RuntimeError with WeightedRandomSampler

vojtooo · March 18, 2020, 3:33pm

Hi, I have implemented the following piece of code to do oversampling of my training dataset that is highly imbalanced.

    if OVERSAMPLING:
        class_weights = 1. / torch.Tensor([25810, 2443, 5292, 873, 708]) # 1/number of samples in each class
        weighted_sampler = torch.utils.data.sampler.WeightedRandomSampler(weights = class_weights, num_samples=NUM_SAMPLES_TRN, replacement=True)
        train_loader = torch.utils.data.DataLoader(train_dataset, batch_size=batch_size, sampler = weighted_sampler)

However, I am getting a lot of error messages and therefore have a couple of questions regarding things, that I could not clearly understand from the docs or other questions posted here:

what should the argument num_samples in the WeightedRandomSampler value be? batchsize or the size of the whole dataset?
what exactly means replacement=True and why does my code not run with replacement=False - getting:

RuntimeError: cannot sample n_sample > prob_dist.size(-1) samples without replacement

the above code snippet with replacement=True results in the following batches

tensor([0, 0, 0, 0, 0, 0, 0, 0])
tensor([0, 0, 0, 0, 0, 0, 0, 0])   
tensor([0, 0, 0, 0, 0, 0, 0, 0])     
tensor([0, 0, 0, 0, 0, 0, 0, 0])     
tensor([0, 0, 0, 0, 0, 0, 0, 0])   
tensor([0, 0, 0, 0, 0, 0, 0, 0])
tensor([0, 0, 0, 0, 0, 0, 0, 0]) 
tensor([0, 0, 0, 0, 0, 0, 0, 0]) 
tensor([0, 0, 0, 0, 0, 0, 0, 0])
tensor([0, 0, 0, 0, 0, 0, 0, 0]) 
tensor([0, 0, 0, 0, 0, 0, 0, 0])

Its sampling only from the class 0, which is the most populous.
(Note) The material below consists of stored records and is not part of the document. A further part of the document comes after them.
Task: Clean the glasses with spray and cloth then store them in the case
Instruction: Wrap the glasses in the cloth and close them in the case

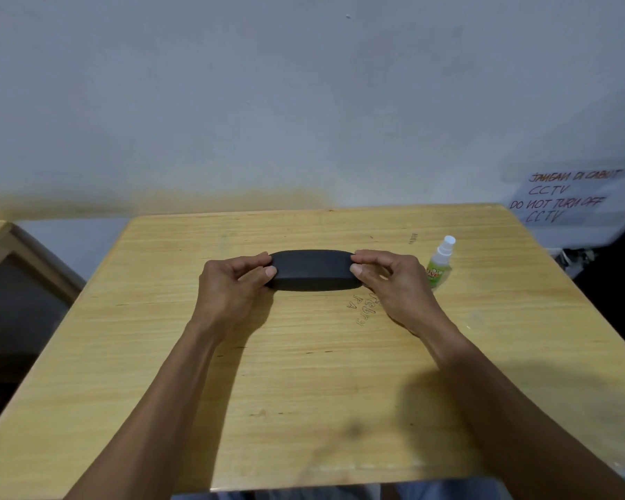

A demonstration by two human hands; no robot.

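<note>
1. Head view, the hold: a closed black glasses case [313, 270] lies lengthwise on the wooden table [304, 373], about the middle of the top. The left hand [231, 283] pinches its 9 o'clock end and the right hand [394, 279] its 3 o'clock end — thumbs on the near side, fingers curled over the far edge, both hands closed on the case.

2. Head view, the glasses and cloth: neither shows anywhere on the table. Whether they are inside the shut case cannot be told, since the lid hides whatever is in it.

3. Head view, the spray: a small spray bottle [441, 263] with a white nozzle and a green label stands upright just beside the right hand, at roughly 3 o'clock from the case, not touched by either hand. How full it is cannot be read.

4. Progress, as a judgement: the closed case in both hands fits either end of the task — about to be opened to take the glasses out, or just closed with them stored. With no cloth in sight and the bottle set aside, the picture alone does not settle which.

5. What is left, if this is the start: open the case, spray, wipe, put the glasses back and shut the lid.
</note>
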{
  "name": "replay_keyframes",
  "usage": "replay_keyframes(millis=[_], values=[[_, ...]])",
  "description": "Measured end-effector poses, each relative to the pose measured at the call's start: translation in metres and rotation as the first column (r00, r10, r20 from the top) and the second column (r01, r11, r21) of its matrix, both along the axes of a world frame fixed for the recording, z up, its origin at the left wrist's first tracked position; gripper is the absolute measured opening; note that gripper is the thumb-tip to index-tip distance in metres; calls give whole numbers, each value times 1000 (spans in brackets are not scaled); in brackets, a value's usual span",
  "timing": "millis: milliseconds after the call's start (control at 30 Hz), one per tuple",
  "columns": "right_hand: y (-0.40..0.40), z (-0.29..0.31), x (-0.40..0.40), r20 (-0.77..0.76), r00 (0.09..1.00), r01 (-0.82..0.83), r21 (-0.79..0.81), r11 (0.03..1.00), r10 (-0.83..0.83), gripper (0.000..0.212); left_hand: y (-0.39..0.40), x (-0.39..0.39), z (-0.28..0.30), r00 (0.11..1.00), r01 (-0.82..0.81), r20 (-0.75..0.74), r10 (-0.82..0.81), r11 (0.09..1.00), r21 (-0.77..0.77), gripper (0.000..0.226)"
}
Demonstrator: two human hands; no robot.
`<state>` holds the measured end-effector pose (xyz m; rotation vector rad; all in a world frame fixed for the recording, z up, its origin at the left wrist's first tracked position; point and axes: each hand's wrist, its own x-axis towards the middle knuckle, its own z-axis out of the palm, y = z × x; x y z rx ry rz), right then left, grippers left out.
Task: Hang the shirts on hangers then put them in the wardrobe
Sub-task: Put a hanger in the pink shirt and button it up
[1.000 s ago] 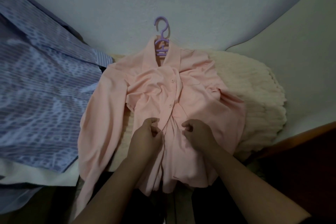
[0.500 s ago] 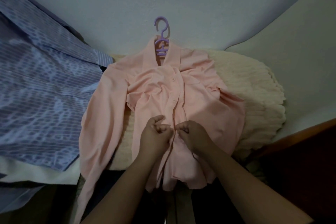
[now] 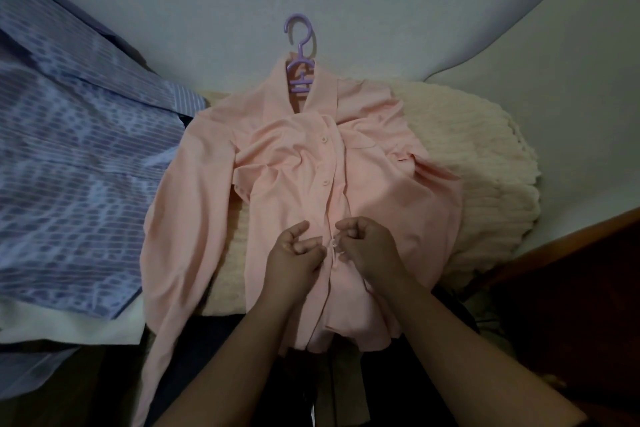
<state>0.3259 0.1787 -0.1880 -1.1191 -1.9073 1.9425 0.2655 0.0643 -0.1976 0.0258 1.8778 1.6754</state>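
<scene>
Left hand [image 3: 294, 255] and right hand [image 3: 369, 246] curled side by side, each pinching the placket of the pink shirt [image 3: 284, 163] at a button. Shirt spread flat beneath and beyond both hands, purple hanger [image 3: 299, 55] in the collar farthest away.

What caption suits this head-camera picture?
Both hands, left and right, pinch the pink shirt front on its purple hanger.
</scene>
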Motion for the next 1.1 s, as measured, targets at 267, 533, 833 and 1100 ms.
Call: replay_keyframes(millis=[267, 533, 833, 1100], values=[[-8, -4, 3, -62, 998, 36, 166, 985, -26, 26, -1, -2, -5, 994, -5, 111, -6, 994, 105, 45], [-10, -10, 7, -100, 994, -7, 254, 967, 33, 22, 3, -9, -4, 983, -47, 183, 19, 987, 155, 33], [-2, -6, 13, -109, 926, -246, 550, 798, 361, 45, 2, -9, -12, 993, -18, 120, 4, 993, 118, 53], [2, -16, 9, -63, 978, -172, 298, 939, 200, 35, 0, -12, -19, 995, 40, 92, -48, 995, 91, 53]])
However, I wanted to support sampling from classes, that don’t have that many samples, not this.

Could you please give me hand?

Thanks a lot
Vojtooo

ptrblck · March 19, 2020, 2:41am

The weights argument should contain weights for each sample, not just the class weights.
Have a look at this example.

Usually you would pass num_samples = len(dataset), but you could also vary the number of samples from your DataLoader, if that’s your use case.
With replacement = True each drawn sample can be drawn again. On the other hand, replacement = False still uses the weights associated with each sample, but removes a drawn sample from the set.